Watson also said this morning that he had no knowledge and was not on a conference call where his co-founder and COO Samir Rao impersonated a YouTube executive, triggering the scandal. Asked if he’d heard from the FBI or law enforcement, he said “I definitely haven’t.”

“We’re going to open for business, so we’re making news today,” Watson said. “This is our Lazarus moment, if you will, this is our Tylenol moment. Last week was traumatic, it was difficult, heartbreaking in many ways. The reversal comes after Ozy Media announced Oct. 1 it was shutting down days after an explosive NYT report triggered a financial fraud investigation and increased scrutiny of the company’s business claims. Watson said that decision to shutter was reconsidered over the weekend.

“At the end of the week, we did suspend operations with a plan to wind down,” he told NBC’s Craig Melvin. “And as we spent time over the weekend we talked to advertising partners, we talked to some of our readers, some of our viewers, our listeners, our investors… I think what we do with newsletters, what we do with TV shows, original TV shows, podcasts and more, I think has a place.”

The scandal that did or it seems didn’t shutter Ozy was unveiled by NYT columnist Ben Smith last Monday. It said Rao impersonated a YouTube executive on a Feb. 2 conference call with banking giant Goldman Sachs, which was looking to invest $40 million in the company. The purported YouTube exec asked to switch from a Zoom video call to a voice teleconference at the last minute. But the voice sounded odd and electronically altered and sparked suspicions of by a Goldman banker who followed up with that exec’s office directly and discovered he was not on the call and had no knowledge of it. After several days Watson said the voice had been Rao and the reason given was mental health issues.

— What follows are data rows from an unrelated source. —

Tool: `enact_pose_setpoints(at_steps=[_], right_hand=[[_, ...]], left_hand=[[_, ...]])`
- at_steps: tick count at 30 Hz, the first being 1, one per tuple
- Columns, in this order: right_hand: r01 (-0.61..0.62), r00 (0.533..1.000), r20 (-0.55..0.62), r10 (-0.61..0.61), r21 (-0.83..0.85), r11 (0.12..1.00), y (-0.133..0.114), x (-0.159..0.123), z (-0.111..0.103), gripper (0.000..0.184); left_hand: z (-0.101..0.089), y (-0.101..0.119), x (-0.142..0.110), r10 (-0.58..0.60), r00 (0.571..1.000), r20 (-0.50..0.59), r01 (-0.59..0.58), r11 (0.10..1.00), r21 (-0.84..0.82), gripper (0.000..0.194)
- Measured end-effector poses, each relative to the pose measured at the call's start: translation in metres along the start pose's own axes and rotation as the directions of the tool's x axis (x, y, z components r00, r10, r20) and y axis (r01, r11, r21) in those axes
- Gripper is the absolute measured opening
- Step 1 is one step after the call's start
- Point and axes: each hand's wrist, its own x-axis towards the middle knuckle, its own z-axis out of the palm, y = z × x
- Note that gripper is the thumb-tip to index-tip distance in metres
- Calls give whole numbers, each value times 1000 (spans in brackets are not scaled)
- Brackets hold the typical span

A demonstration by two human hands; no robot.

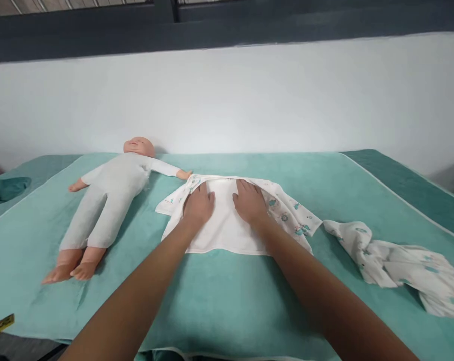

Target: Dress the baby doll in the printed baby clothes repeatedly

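Observation:
A small white baby shirt point(223, 220) with a green and grey print lies spread on the green cover, its front parted so the plain inside shows. My left hand point(199, 204) rests palm down on the left part of it, fingers stretched toward the far edge and partly hidden by the fabric. On the right part lies my right hand point(250, 201), also flat, with its fingertips by the collar edge. A baby doll point(112, 185) in a white cloth body lies on its back to the left, one of its hands beside the shirt's far left corner.
Crumpled printed baby clothing point(400, 260) lies at the right, close to the shirt's sleeve. A white wall point(227, 100) rises behind the green cover point(219, 306). At the lower left edge is a yellow label point(0, 326), and darker green cloth point(9, 189) lies at the far left.

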Motion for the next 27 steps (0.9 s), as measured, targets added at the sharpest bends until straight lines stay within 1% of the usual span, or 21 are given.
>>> enact_pose_setpoints(at_steps=[2,4,6,8,10,13,14,16,18,20,23,25,27], right_hand=[[76,997,-21,-77,-20,997,11,9,-5,51],[102,994,-27,-103,-35,994,21,16,-8,54],[71,997,-18,-71,-33,997,30,19,-7,54],[40,999,-15,-40,-21,999,37,21,-5,54],[46,999,-4,-46,-1,999,40,23,-2,54],[57,998,22,-57,23,998,39,24,2,53],[47,999,15,-47,17,999,38,24,2,52],[10,999,-43,-11,-22,1000,32,22,2,54],[-30,992,-124,21,-79,996,26,19,1,56],[-56,984,-177,32,-131,990,21,16,0,59],[-89,980,-195,51,-195,977,16,13,1,62],[-113,981,-183,71,-234,966,15,13,3,64],[-130,981,-177,84,-263,956,15,13,3,65]], left_hand=[[-2,-3,6,14,997,-80,-12,1000,26,54],[-2,-4,8,14,992,-123,-9,999,47,56],[1,-5,10,7,993,-120,-2,999,48,55],[4,-6,14,3,996,-94,0,999,32,54],[7,-7,20,-16,998,-57,17,1000,11,53],[10,-10,28,-65,998,23,66,998,-22,53],[10,-10,30,-74,996,50,76,997,-32,53],[10,-10,30,-73,995,74,77,996,-52,53],[9,-9,28,-52,998,41,54,997,-63,54],[9,-7,24,-39,999,-20,37,997,-61,55],[9,-5,19,-81,994,-79,76,995,-58,53],[9,-4,17,-112,990,-86,107,992,-63,52],[9,-4,17,-118,988,-94,112,991,-69,52]])
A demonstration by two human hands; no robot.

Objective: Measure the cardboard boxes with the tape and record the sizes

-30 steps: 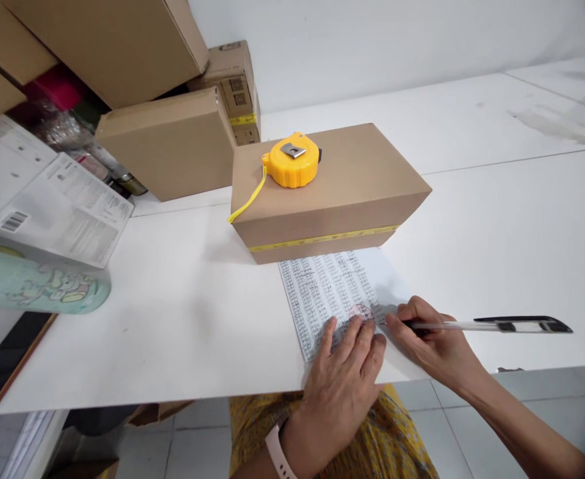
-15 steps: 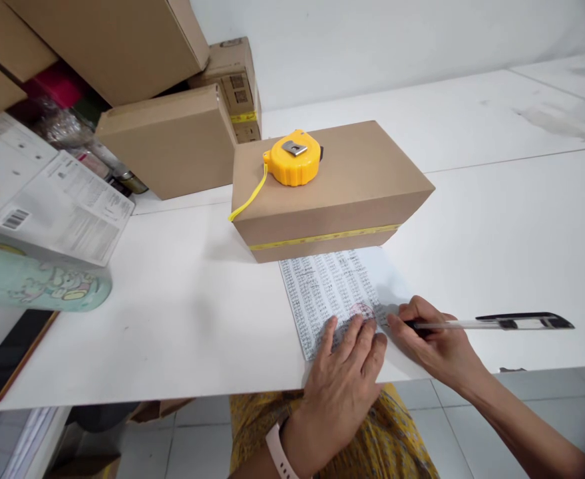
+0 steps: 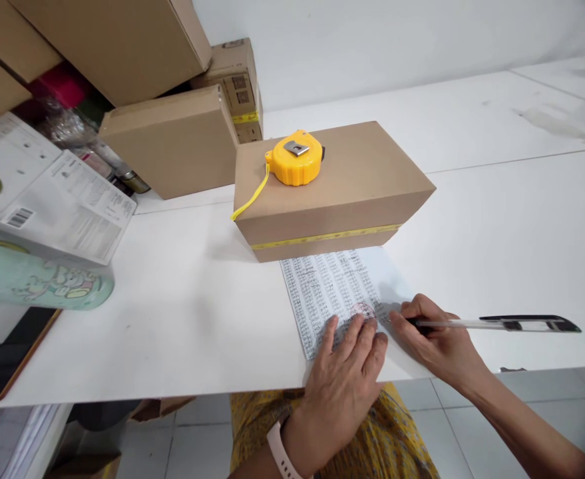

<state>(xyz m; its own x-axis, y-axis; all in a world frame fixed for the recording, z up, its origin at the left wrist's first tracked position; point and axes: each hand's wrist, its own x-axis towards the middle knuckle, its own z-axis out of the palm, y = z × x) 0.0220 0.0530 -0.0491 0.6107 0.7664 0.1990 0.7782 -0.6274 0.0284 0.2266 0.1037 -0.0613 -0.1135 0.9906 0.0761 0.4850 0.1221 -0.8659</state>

A top journalist Katty Kay quit, so did billionaire Marc Lasry, chairman of the board.

The notice of the shutdown late last week thanked staffers: “Many of them are world-class journalists and experienced professionals to whom we owe tremendous gratitude, and who are wonderful colleagues. It is therefore with the heaviest of hearts that we must announce today that we are closing Ozy’s doors.”

Watson said today he was not on the call.